Sottrarre
poesia ai versi. Aggiungere contemporaneità
alle battute. Ripensare scene e costumi. Un paio di
enormi occhiali neri (da nerd si direbbe oggi) sul
naso di un disorientato e rauco Romeo. Voce da bimba
straniera per Giulietta. E su tutto svetta la bravura
dei GloriaBabbi.
Il
regista Valerio Binasco ha riletto assieme a Fausto
Paravidino il testo, in alcuni casi lo ha stravolto
ma ha firmato uno spettacolo che contiene in sé
delle piccole e preziose perle di originalità.
Dal duello iniziale tra bande rivali a suon di spade
alla festa all’ombra di palme luminose (in perfetto
stile supercafonal), dagli spicchi di luna che incorniciano
l’amore che sboccia alla morte, rigida, di Giulietta,
dall’epilogo in flashback stile “CSI,
scena del crimine”, agli applausi incorniciati
in quadri d’autore. Binasco non si fa mancare
proprio nulla: luci e scene sono al servizio della
sua immaginazione che, a volte, va un po’ troppo
in là, esonda e lascia perplessi. Mercuzio,
interpretato da Andrea Di Casa, è un personaggio
chiave, qui particolarmente estremo ma non meno intenso.

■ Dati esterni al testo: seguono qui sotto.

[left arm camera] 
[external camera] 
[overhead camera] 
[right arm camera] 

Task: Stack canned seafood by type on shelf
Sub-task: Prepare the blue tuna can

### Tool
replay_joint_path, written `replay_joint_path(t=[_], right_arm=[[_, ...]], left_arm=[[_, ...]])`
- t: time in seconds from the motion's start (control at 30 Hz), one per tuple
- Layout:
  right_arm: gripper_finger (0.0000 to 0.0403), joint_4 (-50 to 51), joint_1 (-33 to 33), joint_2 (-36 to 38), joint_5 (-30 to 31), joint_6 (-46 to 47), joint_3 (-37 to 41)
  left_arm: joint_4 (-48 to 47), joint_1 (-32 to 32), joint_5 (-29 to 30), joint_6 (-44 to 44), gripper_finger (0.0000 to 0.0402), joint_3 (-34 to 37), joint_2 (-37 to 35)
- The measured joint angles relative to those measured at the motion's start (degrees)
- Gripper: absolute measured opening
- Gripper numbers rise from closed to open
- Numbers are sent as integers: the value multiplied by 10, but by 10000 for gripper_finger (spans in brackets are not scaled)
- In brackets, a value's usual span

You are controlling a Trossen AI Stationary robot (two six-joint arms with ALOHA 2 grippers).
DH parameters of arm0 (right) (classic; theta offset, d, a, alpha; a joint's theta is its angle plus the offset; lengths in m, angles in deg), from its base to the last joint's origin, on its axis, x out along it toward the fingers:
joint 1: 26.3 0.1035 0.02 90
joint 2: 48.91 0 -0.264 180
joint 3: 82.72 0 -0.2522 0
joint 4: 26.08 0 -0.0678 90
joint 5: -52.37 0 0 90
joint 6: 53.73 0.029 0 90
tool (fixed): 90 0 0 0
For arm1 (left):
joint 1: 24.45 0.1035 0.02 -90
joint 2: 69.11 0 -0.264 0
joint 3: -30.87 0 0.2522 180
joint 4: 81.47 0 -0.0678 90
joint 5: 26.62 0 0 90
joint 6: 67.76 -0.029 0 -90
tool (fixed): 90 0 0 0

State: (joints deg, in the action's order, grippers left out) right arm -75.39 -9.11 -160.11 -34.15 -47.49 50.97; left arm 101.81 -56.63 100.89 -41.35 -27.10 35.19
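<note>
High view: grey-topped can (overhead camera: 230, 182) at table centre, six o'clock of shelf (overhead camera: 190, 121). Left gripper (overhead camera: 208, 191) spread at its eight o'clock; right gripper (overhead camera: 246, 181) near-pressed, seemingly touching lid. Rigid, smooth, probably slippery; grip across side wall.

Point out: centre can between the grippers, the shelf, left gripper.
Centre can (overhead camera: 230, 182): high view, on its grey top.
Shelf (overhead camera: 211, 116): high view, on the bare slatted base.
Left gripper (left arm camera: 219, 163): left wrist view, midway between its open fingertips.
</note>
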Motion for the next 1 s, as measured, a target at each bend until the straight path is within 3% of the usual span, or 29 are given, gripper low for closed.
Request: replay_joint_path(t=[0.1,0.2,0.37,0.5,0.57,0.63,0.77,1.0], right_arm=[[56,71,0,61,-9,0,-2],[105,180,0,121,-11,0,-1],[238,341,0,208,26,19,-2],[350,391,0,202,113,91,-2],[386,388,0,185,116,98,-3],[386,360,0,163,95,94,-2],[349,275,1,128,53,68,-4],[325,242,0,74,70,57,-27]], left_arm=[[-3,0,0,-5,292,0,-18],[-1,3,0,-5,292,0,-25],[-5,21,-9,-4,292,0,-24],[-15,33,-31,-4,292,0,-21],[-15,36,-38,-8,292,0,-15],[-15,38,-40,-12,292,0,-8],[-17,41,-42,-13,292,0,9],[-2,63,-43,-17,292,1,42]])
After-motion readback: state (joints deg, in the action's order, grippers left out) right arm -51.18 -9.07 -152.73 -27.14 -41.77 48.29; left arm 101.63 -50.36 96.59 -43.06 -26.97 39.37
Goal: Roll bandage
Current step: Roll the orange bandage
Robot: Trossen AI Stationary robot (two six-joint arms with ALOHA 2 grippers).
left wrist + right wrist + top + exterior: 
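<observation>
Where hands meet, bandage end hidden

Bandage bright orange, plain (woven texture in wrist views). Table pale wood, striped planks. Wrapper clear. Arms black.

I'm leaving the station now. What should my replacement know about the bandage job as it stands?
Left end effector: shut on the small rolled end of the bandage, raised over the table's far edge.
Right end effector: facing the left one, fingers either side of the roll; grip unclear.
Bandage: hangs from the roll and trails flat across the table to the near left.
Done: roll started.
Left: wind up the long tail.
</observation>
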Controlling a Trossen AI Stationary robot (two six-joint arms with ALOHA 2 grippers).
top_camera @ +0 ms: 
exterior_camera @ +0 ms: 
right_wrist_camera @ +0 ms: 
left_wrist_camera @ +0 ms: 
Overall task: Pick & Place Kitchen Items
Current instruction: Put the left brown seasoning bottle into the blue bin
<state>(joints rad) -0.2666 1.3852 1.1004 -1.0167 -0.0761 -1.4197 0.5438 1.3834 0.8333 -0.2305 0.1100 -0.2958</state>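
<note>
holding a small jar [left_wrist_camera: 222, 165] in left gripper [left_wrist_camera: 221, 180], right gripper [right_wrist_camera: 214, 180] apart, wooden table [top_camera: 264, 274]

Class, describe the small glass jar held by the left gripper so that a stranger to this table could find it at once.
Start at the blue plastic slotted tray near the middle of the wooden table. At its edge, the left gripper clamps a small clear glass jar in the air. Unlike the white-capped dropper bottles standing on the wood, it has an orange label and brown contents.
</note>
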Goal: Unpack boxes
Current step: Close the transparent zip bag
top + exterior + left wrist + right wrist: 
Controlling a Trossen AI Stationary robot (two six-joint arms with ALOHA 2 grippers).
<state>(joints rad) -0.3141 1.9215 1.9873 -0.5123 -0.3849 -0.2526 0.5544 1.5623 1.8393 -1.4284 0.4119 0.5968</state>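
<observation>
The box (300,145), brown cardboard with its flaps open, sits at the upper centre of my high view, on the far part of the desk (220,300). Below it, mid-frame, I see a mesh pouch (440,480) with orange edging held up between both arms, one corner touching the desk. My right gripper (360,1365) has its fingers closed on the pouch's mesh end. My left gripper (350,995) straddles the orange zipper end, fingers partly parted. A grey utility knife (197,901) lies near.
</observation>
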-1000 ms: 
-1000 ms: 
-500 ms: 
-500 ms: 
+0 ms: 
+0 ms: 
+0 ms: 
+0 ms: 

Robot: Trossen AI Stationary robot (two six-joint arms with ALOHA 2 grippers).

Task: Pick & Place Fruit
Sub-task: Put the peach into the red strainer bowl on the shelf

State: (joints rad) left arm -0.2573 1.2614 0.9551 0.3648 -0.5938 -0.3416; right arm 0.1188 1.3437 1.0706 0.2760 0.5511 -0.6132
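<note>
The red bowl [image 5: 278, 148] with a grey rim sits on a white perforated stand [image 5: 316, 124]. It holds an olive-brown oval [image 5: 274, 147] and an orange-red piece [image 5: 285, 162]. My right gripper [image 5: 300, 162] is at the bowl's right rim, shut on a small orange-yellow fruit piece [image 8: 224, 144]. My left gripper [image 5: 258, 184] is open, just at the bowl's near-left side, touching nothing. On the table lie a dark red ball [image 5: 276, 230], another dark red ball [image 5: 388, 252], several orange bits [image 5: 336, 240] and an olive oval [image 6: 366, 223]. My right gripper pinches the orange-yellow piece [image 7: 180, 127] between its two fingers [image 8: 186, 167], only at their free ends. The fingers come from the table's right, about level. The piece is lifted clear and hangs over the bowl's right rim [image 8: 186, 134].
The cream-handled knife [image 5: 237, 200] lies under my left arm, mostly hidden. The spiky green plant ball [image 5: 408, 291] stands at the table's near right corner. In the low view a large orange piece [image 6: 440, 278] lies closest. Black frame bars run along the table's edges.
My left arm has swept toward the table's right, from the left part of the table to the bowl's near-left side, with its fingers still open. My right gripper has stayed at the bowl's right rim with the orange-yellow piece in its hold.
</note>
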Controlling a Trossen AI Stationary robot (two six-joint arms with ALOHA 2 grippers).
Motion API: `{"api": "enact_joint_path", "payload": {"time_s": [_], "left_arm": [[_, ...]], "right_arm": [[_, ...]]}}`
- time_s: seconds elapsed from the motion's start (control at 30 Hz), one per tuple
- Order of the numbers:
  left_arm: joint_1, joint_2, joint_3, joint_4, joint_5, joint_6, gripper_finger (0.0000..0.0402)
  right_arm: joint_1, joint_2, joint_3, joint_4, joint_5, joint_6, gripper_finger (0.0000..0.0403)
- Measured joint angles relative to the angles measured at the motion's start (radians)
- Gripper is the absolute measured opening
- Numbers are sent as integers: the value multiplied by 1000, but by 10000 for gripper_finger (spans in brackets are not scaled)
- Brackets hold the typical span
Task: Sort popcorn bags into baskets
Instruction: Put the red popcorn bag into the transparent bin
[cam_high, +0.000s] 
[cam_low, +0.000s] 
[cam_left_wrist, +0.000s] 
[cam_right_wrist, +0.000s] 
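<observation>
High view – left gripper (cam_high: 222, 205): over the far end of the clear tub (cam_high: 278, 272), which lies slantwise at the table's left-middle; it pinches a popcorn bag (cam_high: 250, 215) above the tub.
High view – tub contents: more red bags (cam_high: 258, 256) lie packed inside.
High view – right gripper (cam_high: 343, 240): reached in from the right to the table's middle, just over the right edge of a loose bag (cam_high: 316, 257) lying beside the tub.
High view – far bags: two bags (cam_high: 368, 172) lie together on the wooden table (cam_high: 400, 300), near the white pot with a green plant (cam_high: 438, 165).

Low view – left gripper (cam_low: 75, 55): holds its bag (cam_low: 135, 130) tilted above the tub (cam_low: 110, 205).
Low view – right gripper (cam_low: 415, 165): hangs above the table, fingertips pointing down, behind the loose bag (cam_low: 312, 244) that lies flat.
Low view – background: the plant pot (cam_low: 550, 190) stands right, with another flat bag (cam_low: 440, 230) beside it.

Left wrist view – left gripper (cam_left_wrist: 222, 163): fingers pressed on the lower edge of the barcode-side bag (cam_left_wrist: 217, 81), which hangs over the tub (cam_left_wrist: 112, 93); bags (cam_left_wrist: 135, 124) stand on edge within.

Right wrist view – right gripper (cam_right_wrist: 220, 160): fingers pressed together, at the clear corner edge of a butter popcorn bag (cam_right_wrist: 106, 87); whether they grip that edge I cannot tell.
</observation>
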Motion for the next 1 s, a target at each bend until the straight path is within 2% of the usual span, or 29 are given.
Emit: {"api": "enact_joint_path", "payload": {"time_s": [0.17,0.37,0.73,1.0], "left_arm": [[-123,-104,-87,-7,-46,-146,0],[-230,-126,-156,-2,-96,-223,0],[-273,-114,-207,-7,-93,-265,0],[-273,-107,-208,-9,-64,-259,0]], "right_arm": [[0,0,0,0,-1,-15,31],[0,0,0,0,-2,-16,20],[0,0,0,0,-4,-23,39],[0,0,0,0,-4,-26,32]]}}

Unica pecca il monologo sulla Regina Mab, riscritto
in chiave “contemporanea”, che perde un
po’ del suo innegabile fascino. Frate Lorenzo
è uno straripante Filippo Dini, riconoscibilissimo
e sempre padrone del palco, una certezza. A conti
fatti i due protagonisti in realtà protagonisti
non lo sono: non di certo per mancanza di spazio che,
da parte, è loro concesso. Riccardo Scamarcio
e Deniz Ozdogan non reggono pienamente il ruolo, trascinano
la recitazione l’uno per mancanza d’arte,
l’altra di padronanza della lingua.
Un’operazione
che di sicuro poteva puntare ancora più in
alto, discutibile per intenti e finalità ma
che non si può non considerare innovativa e
originale. E di sicuro non scarsamente coraggiosa.